**The problem**: If a line comes after the one containing "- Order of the", leave it out; copy every line before it, and that line too, exactly as written, starting from the first line of the entries.
[Opening Data section section]
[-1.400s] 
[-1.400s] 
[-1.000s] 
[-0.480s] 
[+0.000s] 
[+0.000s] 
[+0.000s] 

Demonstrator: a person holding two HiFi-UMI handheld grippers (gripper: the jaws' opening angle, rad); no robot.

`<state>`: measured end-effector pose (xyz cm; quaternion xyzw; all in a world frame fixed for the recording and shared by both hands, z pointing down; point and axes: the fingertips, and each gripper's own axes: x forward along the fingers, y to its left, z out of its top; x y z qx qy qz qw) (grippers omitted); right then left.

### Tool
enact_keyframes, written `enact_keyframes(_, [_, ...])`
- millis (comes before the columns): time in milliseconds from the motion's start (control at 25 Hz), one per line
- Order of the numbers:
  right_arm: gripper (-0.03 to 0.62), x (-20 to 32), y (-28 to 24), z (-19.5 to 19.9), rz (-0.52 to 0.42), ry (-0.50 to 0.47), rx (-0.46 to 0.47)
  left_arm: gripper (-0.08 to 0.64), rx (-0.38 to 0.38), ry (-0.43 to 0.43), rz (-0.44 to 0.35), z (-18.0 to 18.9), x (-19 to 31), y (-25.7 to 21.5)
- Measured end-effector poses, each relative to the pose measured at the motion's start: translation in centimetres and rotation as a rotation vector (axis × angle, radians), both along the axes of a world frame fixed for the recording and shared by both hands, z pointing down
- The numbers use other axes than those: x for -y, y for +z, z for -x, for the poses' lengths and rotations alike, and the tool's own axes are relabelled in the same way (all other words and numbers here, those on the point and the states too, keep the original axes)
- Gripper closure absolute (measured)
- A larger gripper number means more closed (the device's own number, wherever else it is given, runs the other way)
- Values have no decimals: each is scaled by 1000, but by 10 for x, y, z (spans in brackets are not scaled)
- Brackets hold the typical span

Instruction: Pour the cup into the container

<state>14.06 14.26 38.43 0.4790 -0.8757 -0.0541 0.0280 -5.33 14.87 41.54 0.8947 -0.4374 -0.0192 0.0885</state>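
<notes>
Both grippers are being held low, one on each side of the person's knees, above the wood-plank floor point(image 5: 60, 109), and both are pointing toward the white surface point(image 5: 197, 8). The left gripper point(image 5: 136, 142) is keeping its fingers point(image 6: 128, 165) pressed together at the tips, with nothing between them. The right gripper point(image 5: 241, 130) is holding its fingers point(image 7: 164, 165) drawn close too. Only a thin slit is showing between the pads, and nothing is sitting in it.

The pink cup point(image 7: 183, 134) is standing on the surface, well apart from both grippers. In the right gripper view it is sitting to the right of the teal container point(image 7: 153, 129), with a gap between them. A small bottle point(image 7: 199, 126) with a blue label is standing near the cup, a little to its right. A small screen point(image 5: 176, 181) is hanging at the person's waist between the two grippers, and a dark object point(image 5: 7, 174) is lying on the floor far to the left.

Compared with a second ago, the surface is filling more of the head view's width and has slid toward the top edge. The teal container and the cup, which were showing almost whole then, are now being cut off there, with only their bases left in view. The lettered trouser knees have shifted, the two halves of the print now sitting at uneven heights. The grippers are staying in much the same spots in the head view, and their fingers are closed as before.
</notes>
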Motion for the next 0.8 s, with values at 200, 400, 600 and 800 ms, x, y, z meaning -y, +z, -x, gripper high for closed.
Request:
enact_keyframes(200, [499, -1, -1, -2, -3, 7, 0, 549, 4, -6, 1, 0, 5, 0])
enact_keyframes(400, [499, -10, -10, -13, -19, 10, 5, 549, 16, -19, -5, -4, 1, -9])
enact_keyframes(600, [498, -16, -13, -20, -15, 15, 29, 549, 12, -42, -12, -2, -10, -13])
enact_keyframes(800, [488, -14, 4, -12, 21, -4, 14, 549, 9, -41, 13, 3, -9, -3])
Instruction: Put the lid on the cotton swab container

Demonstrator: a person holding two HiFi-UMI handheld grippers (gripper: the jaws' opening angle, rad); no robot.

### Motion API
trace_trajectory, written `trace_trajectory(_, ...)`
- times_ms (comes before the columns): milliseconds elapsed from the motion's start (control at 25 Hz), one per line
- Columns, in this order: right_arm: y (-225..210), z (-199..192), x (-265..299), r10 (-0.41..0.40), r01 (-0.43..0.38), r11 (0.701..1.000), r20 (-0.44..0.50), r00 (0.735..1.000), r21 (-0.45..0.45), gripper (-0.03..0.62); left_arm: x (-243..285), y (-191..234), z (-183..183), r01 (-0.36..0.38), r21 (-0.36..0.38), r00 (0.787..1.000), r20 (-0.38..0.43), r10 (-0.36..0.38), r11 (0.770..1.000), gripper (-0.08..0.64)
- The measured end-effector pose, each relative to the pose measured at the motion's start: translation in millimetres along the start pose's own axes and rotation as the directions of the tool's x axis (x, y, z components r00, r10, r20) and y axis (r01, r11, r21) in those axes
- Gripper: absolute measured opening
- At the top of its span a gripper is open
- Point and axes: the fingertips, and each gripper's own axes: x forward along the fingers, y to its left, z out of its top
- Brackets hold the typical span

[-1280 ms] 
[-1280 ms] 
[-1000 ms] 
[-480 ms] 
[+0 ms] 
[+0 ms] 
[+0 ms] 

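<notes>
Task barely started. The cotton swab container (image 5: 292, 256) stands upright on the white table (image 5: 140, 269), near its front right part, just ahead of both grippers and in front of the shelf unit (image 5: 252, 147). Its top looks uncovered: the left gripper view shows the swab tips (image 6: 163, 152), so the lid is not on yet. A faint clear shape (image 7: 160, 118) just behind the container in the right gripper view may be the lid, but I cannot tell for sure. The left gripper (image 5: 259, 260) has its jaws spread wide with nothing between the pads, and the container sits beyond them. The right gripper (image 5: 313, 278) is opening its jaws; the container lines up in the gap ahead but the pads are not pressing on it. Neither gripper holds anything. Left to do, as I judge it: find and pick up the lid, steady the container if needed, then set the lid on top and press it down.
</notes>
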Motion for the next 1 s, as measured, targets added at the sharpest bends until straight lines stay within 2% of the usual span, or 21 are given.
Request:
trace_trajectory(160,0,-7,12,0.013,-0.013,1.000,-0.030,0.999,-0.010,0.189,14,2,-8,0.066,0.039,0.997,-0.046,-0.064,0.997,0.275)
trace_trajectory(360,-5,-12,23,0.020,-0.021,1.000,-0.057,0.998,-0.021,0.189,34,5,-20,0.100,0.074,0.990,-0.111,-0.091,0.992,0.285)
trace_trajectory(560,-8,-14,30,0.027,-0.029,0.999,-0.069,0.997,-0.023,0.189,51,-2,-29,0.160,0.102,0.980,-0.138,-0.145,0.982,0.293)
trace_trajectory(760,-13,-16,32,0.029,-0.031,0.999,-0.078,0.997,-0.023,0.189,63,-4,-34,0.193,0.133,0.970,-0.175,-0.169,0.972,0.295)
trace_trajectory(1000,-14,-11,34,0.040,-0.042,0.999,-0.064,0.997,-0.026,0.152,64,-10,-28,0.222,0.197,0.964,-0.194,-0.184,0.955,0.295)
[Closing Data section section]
**Answer for this exercise**:
[-1.400s] 
[-1.400s] 
[-1.000s] 
[-0.480s] 
[+0.000s] 
[+0.000s] 
[+0.000s] 

Demonstrator: a person holding two HiFi-UMI handheld grippers (gripper: the jaws' opening angle, rad); no robot.

`<state>`: measured end-effector pose (xyz cm; quaternion xyzw; all in a world frame fixed for the recording and shared by both hands, z pointing down; point and axes: the fingertips, and each gripper's own axes: x forward along the fingers, y to its left, z out of its top; x y z qx qy qz qw) (grippers omitted); right then left.

### Tool
enact_keyframes, written `enact_keyframes(_, [_, ...])`
- millis (comes before the columns): time in milliseconds from the motion's start (control at 25 Hz), one per line
- Order of the numbers:

The answer has been given, and the exercise is complete.